In many other machine learning situations we have the assumption of __independent and identically distributed__ data. This is not always a reasonable assumption. For example with __sequential data__ such as weather observations (rainy, cloudy, sunny, etc.), the probability of seeing rain one day, is affected by which type of weather was observed the day before (and possibly further back). This leads us to consider __markov models__ in which the probability of an observation is independent of all but the most recent observations.
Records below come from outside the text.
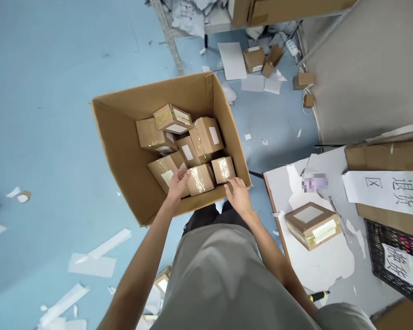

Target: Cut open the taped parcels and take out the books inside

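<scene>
A large open carton [120,137] stands in front of my body, holding several small taped cardboard boxes with white labels. My left hand [178,184] reaches over the near wall, fingers loosely apart, at the left edge of a taped box [202,180]; I cannot tell whether it presses on it. At the carton's near right corner is my right hand [238,195], thumb and fingers apart, fingertips by a smaller taped box [223,169]. No box is lifted by either hand. Another labelled box [172,118] lies tilted on top of the others toward the far side.
To the right, a table [330,270] bears a taped box [311,224], a yellow-black cutter [319,296], a black crate [375,261] and a carton with a paper sign [387,190]. Paper scraps [92,265] litter the blue floor. A metal shelf leg [168,39] rises beyond the carton.
</scene>
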`<state>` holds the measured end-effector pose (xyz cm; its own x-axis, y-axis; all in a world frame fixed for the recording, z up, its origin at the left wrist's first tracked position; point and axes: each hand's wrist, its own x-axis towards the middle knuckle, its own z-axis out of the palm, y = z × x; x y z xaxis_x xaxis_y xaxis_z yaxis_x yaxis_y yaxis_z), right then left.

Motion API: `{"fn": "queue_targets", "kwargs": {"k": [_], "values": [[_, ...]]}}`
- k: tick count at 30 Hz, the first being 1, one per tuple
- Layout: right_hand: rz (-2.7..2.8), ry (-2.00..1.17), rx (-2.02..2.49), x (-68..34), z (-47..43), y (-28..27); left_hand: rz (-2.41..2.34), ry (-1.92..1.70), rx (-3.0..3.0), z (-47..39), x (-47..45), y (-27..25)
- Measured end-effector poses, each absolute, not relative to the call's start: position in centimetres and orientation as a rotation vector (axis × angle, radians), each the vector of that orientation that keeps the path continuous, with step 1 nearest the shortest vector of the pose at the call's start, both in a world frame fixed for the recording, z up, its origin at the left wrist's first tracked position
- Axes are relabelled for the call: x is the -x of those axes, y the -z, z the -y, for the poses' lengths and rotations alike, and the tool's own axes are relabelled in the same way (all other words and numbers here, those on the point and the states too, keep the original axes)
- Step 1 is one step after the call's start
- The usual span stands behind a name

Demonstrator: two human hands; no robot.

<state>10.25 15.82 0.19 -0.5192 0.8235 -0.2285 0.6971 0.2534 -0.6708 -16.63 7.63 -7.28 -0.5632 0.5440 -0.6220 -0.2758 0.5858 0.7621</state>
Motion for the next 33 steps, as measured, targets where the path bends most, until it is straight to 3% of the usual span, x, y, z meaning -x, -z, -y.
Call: {"fn": "queue_targets", "kwargs": {"k": [10, 17, 21, 25, 33], "values": [[2.249, -1.374, 1.4, -1.0, -21.9, 6.4, -2.254, -0.991, -0.632, -20.6, 28.2, 13.7], [2.26, -1.485, 1.319, 3.6, -27.1, 12.0, -2.116, -0.871, -1.015, -30.2, 37.2, 21.1], [2.248, -1.555, 1.328, 4.2, -27.7, 14.3, -2.102, -0.609, -1.147, -32.6, 40.2, 24.3], [2.221, -1.607, 1.397, 3.8, -25.7, 15.7, -2.127, -0.349, -1.312, -32.3, 40.4, 25.3], [2.312, -1.679, 1.413, 3.4, -21.5, 15.7, -2.018, -0.398, -1.431, -32.5, 39.4, 24.3]]}}
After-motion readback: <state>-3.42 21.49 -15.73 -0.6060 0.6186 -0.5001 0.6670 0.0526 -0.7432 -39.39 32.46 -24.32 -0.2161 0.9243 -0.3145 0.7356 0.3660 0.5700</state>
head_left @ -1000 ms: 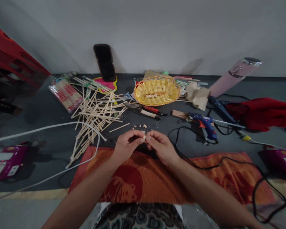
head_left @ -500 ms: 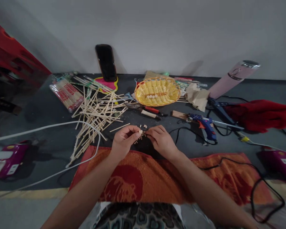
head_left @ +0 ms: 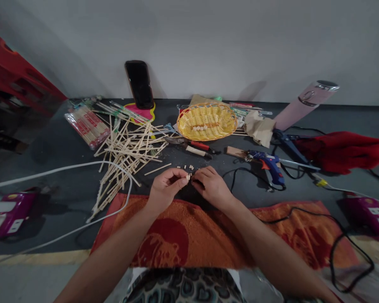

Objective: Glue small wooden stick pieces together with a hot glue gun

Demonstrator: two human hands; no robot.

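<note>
My left hand (head_left: pixel 167 185) pinches a small pale wooden piece (head_left: pixel 187 177) between thumb and fingertips. Close beside it, my right hand (head_left: pixel 212 184) has its fingers closed, their tips almost meeting the left ones; whatever they grip is too small to make out. Just beyond the fingertips, several short cut wooden bits (head_left: pixel 191 167) lie on the dark table. Past them stands a yellow woven basket (head_left: pixel 222 123) with a few small pale pieces inside. A pair of pliers (head_left: pixel 199 145) and a pale-handled tool (head_left: pixel 198 152) lie in front of it.
Thin wooden sticks (head_left: pixel 131 145) are heaped to the left, near a packaged bundle (head_left: pixel 87 126) and a propped phone (head_left: pixel 139 84). A blue glue gun (head_left: pixel 273 166), a pink flask (head_left: pixel 306 105) and red cloth (head_left: pixel 344 151) are at the right. An orange towel (head_left: pixel 221 240) covers the near edge.
My fingertips have drawn slightly apart from each other. More short wooden bits show on the table beyond them. The view has shifted slightly.
</note>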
If the probability is affected by only the previous observation, then we call it a first-order markov model, and in general we can have __i'th-order markov models__ where:

$$ p(x_N \rvert x_1,...,x_{N-1}) = p(x_n \rvert x_{N-i},..., x_{N-1})$$

If the observations are affected by latent (or hidden) discrete variables, and form a markov chain, then we have a __hidden markov model (hmm)__. For the weather observations, is not actually the outcome of the previous days, but rather its affected by low/high pressure areas.

A k-state hmm can be represented by a 3-tuple of matrices $(\pi,A,\theta)$:

-  $\pi: k x 1$ matrix of initial state probabilities
-  $A: k\ x\ k$ matrix of transition probabilities.
-  $\theta: k\ x\ |\Sigma|$ matrix of emission probabilities

Where $\Sigma$ is the "emission alphabet". For the weather example it contains "sun", "rain", "cloudy" etc.  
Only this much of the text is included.